Requirement: Check every line below for the string "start", and copy the lines that contain it.

Data:
-*-*-
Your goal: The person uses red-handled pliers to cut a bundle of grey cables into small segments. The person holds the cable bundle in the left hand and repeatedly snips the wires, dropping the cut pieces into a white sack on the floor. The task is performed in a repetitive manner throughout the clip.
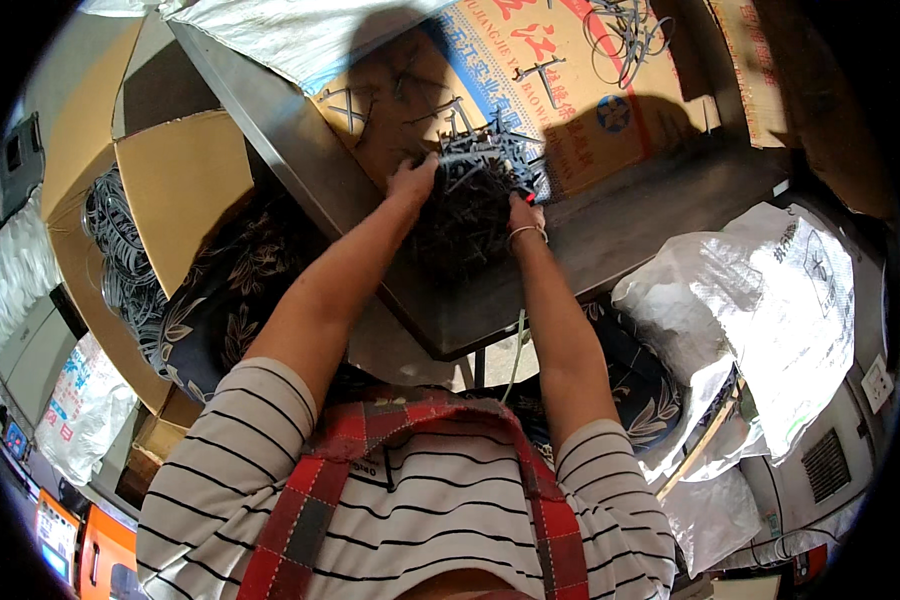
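Observation:
A heap of small grey and black plastic pieces (pixel 487 161), many thin and branched, lies on the dark metal tabletop and the near part of a flattened printed cardboard sheet (pixel 570 120). At the heap's left edge, my left hand (pixel 412 180) touches the pieces with curled fingers. My right hand (pixel 526 216), with a band at the wrist, is against the right side; a small bright red spot shows at its fingertips, too small to identify. Shadow and the pieces hide what either hand may grip. Loose branched pieces (pixel 544 79) are scattered farther up the cardboard.
The metal table (pixel 262 142) has a raised rim. Thin grey loops (pixel 626 41) lie at the cardboard's far end. On the left, an open carton (pixel 184 202) contains coiled grey strands (pixel 124 255). White woven sacks (pixel 772 322) bulge at right beside a wooden stick (pixel 697 450).

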A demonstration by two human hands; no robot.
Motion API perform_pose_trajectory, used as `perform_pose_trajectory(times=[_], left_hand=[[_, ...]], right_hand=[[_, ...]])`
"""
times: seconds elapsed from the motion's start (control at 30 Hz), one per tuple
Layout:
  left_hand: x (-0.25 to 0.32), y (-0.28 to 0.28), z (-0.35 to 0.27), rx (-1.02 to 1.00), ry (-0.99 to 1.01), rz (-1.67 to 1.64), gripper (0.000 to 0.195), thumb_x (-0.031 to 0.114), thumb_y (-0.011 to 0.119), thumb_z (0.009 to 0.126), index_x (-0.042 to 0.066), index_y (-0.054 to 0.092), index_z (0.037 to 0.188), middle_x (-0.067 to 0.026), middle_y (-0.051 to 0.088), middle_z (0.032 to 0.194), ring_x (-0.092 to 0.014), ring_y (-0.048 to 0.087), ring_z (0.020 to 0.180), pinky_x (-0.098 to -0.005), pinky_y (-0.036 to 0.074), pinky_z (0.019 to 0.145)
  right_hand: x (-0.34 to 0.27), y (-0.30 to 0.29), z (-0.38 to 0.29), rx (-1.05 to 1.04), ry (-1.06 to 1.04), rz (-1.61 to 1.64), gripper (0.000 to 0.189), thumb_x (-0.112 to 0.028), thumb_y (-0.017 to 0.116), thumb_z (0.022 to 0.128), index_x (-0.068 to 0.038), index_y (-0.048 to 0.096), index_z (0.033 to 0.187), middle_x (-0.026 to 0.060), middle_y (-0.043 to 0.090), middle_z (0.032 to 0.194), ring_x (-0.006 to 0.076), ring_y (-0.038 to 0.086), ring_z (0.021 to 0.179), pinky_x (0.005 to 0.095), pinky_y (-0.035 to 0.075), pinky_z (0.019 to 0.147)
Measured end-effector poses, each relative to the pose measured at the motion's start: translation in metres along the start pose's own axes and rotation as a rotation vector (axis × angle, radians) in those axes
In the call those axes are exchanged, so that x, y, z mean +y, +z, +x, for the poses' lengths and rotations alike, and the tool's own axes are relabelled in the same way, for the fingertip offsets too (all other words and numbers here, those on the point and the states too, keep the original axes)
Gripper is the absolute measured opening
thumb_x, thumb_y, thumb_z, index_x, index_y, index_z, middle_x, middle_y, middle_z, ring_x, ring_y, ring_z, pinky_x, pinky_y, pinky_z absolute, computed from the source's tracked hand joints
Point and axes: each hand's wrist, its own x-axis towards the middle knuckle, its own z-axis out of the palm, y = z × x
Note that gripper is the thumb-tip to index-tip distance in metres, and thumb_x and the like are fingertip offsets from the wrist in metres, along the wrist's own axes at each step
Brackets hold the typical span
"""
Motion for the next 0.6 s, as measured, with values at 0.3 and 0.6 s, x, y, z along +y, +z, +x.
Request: perform_pose_trajectory(times=[0.3, 0.6], left_hand=[[-0.018, -0.002, -0.008, -0.274, 0.106, -0.145, 0.056, 0.047, 0.054, 0.082, 0.000, 0.057, 0.113, -0.0161, 0.059, 0.110, -0.028, 0.055, 0.096, -0.0396, 0.042, 0.082], [0.052, -0.047, -0.150, -0.183, -0.015, -0.355, 0.082, 0.055, 0.060, 0.077, 0.003, 0.035, 0.135, -0.0166, 0.039, 0.135, -0.032, 0.037, 0.123, -0.0510, 0.029, 0.098]], right_hand=[[0.026, 0.017, 0.011, -0.363, 0.100, 0.588, 0.053, -0.037, 0.063, 0.078, 0.002, 0.058, 0.113, 0.0127, 0.060, 0.110, 0.0257, 0.056, 0.097, 0.0376, 0.042, 0.086], [-0.053, -0.093, -0.124, -0.547, -0.239, 0.605, 0.032, -0.026, 0.062, 0.076, 0.000, 0.063, 0.095, 0.0082, 0.063, 0.092, 0.0193, 0.055, 0.083, 0.0326, 0.042, 0.074]])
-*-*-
Exercise result:
times: seconds elapsed from the motion's start (control at 30 Hz), one per tuple
Measured end-effector poses, each relative to the pose measured at the motion's start: translation in metres along the start pose's own axes and rotation as a rotation vector (axis × angle, radians) in those axes

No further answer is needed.